Le 5 janvier 2026, le tribunal correctionnel de Paris a condamné dix personnes pour cyberharcèlement envers Brigitte Macron, après la diffusion massive de fausses rumeurs sur son genre et sa sexualité. Ces accusations, relayées depuis 2017, ont donné lieu à un procès très médiatisé en octobre 2025. Les prévenus, âgés de 41 à 65 ans, ont écopé de peines allant jusqu’à huit mois de prison avec sursis, et six mois ferme pour l’un d’eux, absent à l’audience. Brigitte Macron, absente elle aussi, avait porté plainte en 2024 pour « montrer l’exemple » contre la haine en ligne.

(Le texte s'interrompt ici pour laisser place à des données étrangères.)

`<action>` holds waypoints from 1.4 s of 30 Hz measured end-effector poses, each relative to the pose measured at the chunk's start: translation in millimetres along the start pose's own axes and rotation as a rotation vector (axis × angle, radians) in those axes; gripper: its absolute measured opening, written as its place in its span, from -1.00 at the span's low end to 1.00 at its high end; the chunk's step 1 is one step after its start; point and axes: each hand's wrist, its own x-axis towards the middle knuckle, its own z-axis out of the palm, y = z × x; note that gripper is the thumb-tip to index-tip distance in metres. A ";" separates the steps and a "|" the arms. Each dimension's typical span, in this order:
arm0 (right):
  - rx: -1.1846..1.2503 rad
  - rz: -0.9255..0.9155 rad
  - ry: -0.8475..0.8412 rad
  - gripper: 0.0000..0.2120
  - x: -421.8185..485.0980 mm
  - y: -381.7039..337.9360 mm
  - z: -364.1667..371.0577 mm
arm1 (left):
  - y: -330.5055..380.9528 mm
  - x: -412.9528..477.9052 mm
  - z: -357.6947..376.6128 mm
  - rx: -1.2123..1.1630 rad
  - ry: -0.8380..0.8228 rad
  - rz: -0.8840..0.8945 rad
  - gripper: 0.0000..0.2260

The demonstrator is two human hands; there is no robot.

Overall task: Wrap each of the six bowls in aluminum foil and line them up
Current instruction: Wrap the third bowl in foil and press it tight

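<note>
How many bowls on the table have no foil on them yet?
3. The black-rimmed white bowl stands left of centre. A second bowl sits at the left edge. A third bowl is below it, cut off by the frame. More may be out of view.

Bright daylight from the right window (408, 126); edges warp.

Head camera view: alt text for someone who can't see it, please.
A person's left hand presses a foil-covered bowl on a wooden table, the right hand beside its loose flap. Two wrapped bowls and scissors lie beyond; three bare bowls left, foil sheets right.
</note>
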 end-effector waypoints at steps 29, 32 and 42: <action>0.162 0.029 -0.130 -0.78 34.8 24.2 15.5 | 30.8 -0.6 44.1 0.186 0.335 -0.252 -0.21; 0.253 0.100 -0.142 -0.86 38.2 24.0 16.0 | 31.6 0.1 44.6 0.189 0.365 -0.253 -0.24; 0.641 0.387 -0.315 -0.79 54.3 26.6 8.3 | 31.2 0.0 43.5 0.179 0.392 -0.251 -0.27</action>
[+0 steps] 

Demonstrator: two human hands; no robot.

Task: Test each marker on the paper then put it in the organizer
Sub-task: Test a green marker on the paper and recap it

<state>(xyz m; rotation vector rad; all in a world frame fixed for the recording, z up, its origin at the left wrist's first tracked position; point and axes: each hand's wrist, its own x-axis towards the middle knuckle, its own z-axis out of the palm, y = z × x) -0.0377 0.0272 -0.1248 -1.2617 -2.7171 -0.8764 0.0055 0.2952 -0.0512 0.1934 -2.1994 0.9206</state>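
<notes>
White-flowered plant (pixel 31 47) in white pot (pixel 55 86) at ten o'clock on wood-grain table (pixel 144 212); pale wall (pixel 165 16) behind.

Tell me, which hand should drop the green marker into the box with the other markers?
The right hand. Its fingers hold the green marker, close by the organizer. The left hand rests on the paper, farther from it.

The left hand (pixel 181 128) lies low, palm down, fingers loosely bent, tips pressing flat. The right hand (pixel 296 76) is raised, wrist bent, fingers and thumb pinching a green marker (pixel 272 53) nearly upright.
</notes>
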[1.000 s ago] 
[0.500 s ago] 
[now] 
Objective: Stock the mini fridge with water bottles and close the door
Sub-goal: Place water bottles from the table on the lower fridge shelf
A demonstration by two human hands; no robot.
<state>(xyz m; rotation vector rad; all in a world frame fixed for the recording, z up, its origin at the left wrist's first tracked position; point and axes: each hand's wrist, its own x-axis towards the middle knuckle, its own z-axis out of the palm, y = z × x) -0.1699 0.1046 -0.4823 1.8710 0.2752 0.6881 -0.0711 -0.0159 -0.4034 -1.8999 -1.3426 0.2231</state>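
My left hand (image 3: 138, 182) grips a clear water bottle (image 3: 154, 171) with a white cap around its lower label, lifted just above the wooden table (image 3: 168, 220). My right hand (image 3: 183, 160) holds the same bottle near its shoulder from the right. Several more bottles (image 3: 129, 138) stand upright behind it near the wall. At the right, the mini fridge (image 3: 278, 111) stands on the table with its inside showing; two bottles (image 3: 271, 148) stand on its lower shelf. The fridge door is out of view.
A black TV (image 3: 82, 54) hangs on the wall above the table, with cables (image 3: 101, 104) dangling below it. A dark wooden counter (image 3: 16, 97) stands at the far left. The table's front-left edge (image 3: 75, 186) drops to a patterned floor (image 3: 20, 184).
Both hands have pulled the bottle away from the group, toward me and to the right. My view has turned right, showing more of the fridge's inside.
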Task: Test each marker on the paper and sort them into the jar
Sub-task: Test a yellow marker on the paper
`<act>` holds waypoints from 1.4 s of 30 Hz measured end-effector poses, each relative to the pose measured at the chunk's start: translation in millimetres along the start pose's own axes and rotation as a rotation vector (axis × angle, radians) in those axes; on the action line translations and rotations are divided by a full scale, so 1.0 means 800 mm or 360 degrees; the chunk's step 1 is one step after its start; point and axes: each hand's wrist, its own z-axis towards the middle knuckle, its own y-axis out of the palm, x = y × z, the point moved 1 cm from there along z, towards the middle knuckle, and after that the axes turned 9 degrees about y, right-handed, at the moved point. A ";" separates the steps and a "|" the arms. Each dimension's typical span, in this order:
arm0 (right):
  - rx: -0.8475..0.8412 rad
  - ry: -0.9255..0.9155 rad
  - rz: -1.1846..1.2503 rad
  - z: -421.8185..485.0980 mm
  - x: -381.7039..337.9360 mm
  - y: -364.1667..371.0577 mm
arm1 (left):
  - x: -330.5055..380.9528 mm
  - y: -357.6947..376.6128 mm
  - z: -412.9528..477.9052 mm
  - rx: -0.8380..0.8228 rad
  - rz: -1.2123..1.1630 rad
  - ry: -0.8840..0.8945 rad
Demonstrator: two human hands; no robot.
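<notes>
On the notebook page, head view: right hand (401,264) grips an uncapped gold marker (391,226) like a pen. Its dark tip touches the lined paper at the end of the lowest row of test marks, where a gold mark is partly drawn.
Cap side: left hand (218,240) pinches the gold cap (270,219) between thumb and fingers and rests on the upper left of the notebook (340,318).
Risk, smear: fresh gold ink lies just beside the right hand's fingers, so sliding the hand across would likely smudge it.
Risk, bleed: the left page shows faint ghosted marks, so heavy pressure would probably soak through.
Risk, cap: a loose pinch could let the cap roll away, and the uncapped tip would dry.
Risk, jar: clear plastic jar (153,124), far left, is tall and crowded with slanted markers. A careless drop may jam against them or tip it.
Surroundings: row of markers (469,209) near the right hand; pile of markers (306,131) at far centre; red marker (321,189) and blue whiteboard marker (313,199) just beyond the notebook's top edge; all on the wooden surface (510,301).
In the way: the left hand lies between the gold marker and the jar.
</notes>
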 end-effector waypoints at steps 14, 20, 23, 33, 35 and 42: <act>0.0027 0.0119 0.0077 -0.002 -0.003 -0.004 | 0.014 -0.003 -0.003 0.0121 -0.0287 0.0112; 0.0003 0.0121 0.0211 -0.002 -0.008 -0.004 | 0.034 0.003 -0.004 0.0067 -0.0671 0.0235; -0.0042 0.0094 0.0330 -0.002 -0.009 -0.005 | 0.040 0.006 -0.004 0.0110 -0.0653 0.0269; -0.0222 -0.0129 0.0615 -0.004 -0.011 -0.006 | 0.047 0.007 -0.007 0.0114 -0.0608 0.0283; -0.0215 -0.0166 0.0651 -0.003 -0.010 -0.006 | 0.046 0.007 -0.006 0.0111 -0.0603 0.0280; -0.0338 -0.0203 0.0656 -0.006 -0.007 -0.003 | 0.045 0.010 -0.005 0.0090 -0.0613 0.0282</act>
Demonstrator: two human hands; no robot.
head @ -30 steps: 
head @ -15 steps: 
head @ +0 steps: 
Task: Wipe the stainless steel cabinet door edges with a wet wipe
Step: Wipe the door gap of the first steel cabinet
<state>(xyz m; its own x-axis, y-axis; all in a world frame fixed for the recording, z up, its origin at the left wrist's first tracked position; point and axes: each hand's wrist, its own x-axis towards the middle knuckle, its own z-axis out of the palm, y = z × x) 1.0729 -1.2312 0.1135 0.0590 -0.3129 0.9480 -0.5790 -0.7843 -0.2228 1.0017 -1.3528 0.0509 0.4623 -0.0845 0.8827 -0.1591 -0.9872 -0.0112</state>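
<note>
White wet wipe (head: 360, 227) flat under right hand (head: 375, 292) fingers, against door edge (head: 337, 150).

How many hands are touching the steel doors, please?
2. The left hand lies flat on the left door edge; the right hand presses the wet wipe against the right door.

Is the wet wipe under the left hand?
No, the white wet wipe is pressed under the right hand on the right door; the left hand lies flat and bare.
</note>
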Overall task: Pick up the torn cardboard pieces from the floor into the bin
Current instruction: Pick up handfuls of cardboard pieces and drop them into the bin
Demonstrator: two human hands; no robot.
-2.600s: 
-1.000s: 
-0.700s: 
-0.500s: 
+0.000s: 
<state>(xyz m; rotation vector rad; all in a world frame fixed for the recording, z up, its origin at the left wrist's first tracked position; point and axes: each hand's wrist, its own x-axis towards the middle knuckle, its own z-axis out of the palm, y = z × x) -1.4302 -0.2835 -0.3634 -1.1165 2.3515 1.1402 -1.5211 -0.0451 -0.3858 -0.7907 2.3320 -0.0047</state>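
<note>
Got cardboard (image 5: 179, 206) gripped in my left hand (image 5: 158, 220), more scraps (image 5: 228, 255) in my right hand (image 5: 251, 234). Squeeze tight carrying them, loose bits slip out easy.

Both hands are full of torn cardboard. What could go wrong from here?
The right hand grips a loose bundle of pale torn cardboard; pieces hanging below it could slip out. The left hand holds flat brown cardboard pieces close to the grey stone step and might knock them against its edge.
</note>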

Ce jugement marque une étape forte dans la lutte contre le harcèlement numérique, distinguant « instigateurs » et « suiveurs ». Parmi les condamnés, des figures comme la médium Delphine J. ou l’influenceur Aurélien Poirson-Atlan, connu pour ses propos transphobes et complotistes. Ce procès rappelle l’ampleur des infox et leur impact sur la vie privée, même au sommet de l’État. Une victoire symbolique pour la Première dame, mais aussi pour toutes les victimes de cyberharcèlement.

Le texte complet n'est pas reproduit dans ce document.